-- Exercise brief --
Work out how many lines in the entries below include the word "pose". Give nothing but the number.

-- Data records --

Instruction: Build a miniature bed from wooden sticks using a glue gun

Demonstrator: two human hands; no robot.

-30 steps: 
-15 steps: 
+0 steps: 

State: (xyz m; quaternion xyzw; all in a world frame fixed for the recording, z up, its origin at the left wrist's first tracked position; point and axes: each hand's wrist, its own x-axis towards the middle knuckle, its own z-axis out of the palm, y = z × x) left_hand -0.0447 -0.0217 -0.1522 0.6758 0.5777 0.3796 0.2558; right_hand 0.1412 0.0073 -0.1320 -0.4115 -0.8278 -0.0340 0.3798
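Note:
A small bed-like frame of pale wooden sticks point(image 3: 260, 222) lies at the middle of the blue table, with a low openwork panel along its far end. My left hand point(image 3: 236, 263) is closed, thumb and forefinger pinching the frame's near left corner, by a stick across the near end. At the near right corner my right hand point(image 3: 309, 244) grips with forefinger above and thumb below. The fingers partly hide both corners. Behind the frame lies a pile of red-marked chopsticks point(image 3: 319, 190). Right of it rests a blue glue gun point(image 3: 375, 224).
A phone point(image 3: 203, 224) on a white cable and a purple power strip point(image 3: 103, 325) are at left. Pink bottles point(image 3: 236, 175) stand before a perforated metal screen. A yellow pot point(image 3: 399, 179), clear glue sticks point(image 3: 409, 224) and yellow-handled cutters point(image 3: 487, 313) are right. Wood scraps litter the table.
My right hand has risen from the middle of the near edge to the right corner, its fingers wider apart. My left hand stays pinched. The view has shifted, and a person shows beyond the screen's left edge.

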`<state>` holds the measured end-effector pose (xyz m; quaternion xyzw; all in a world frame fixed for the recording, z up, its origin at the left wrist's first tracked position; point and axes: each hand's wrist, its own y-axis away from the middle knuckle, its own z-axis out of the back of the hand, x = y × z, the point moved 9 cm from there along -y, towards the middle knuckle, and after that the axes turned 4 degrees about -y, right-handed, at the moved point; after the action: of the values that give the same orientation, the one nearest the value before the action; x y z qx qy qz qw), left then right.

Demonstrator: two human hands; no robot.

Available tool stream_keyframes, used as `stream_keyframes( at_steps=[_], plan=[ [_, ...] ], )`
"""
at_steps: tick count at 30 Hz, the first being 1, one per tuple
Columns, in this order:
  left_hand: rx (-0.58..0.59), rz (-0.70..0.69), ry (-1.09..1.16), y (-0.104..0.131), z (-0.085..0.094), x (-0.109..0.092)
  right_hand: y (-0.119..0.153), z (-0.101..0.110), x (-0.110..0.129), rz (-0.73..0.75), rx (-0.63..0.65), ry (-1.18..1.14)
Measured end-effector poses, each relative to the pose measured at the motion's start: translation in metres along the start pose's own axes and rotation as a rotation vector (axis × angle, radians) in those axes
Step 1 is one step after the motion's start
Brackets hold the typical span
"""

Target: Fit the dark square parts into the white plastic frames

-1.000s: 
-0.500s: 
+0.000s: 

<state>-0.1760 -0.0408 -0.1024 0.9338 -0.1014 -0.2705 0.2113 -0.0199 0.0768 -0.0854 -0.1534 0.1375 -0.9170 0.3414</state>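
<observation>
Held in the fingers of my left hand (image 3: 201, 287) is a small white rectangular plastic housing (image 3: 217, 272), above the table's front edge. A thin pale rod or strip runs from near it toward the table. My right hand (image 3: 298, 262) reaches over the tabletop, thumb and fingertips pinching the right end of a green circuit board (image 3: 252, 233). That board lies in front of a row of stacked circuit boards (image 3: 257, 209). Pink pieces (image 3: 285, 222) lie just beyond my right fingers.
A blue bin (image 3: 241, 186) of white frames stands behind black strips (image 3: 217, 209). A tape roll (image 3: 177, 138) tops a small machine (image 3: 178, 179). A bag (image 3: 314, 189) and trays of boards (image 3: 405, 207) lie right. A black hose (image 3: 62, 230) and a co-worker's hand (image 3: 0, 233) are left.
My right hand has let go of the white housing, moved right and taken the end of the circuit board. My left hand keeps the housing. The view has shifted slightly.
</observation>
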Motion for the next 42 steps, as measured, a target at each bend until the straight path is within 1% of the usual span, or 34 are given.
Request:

-- Response box --
2